How should I prepare?
You will be asked to undress from the waist up and to wear a gown during the examination.
How is the procedure performed?
You will lie on your back on the examining table and may be asked to raise your arm above your head.
After you are positioned on the examination table, the radiologist (a physician specifically trained to supervise and interpret radiology examinations) or sonographer will apply a warm water-based gel to the area of the body being studied. The gel will help the transducer make secure contact with the body and eliminate air pockets between the transducer and the skin that can block the sound waves from passing into your body. The transducer is placed on the body and moved back and forth over the area of interest until the desired images are captured.

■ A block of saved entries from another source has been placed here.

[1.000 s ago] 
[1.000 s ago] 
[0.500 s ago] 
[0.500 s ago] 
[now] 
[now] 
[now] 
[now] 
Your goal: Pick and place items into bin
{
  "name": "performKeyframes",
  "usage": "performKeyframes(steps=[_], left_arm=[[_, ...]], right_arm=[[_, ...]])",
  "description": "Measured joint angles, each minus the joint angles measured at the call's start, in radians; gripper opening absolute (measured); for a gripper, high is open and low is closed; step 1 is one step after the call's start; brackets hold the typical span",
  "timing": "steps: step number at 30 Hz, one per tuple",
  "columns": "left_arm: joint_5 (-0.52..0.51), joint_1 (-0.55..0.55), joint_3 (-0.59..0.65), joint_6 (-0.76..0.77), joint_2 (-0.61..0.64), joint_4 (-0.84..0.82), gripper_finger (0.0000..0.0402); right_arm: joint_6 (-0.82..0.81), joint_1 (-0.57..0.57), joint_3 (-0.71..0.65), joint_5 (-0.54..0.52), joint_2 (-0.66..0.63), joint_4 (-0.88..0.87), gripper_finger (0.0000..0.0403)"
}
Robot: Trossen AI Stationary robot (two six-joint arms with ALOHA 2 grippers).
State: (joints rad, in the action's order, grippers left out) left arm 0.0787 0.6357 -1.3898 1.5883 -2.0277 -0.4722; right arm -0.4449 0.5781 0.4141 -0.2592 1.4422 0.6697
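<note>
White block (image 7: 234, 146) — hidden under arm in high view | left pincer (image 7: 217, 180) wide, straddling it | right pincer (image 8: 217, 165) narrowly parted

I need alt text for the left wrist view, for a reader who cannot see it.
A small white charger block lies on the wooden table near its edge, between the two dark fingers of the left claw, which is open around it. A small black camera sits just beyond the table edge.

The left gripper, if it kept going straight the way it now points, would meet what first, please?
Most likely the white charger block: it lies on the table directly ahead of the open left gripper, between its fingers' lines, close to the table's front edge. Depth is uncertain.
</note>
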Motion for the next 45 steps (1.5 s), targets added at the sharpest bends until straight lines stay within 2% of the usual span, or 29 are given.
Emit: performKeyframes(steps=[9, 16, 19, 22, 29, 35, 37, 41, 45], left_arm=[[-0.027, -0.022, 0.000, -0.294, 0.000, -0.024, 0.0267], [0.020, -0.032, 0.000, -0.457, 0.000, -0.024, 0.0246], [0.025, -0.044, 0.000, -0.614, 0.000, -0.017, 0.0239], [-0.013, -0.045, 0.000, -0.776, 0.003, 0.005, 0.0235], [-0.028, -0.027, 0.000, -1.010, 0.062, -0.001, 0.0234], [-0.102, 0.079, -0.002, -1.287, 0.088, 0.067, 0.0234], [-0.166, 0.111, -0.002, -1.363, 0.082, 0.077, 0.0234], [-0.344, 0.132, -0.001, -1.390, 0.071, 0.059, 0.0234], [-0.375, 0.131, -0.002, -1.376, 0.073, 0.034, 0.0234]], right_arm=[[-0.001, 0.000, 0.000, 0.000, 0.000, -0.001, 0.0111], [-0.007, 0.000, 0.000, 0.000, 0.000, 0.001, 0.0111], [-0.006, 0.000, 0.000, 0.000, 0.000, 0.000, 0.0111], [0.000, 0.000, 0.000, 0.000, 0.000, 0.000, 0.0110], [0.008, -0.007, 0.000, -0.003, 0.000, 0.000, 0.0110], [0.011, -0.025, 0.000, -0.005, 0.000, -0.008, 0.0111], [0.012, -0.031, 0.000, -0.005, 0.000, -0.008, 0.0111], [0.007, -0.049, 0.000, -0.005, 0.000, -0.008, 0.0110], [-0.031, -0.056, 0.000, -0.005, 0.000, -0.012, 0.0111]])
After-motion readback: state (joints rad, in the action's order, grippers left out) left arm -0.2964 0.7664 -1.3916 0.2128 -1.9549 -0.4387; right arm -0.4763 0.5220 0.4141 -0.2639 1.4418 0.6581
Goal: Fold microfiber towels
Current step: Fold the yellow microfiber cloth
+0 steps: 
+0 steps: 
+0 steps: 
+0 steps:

There is usually no discomfort from pressure as the transducer is pressed against the area being examined. However, if scanning is performed over an area of tenderness, you may feel pressure or minor pain from the transducer.
Doppler sonography is performed using the same transducer.
Once the imaging is complete, the clear ultrasound gel will be wiped off your skin. Any portions that are not wiped off will dry quickly. The ultrasound gel does not usually stain or discolor clothing.
What will I experience during and after the procedure?
Most ultrasound exams are painless, fast and easily tolerated.
Breast ultrasound is usually completed within 30 minutes.
If a Doppler ultrasound study is performed, you may actually hear pulse-like sounds that change in pitch as the blood flow is monitored and measured.
You may be asked to change positions during the exam.
When the exam is complete, you may be asked to dress and wait while the ultrasound images are reviewed.
After an ultrasound examination, you should be able to resume your normal activities immediately.
What are the benefits vs. risks?
Most ultrasound scanning is noninvasive (no needles or injections).
Occasionally, an ultrasound exam may be temporarily uncomfortable, but it should not be painful.
Ultrasound is widely available, easy-to-use and less expensive than most other imaging methods.
Ultrasound imaging is extremely safe and does not use radiation.
Ultrasound scanning gives a clear picture of soft tissues that do not show up well on x-ray images.
Interpretation of a breast ultrasound examination may lead to additional procedures such as follow-up ultrasound and/or aspiration or biopsy. Many of the areas thought to be of concern turn out to be non-cancerous (false positives).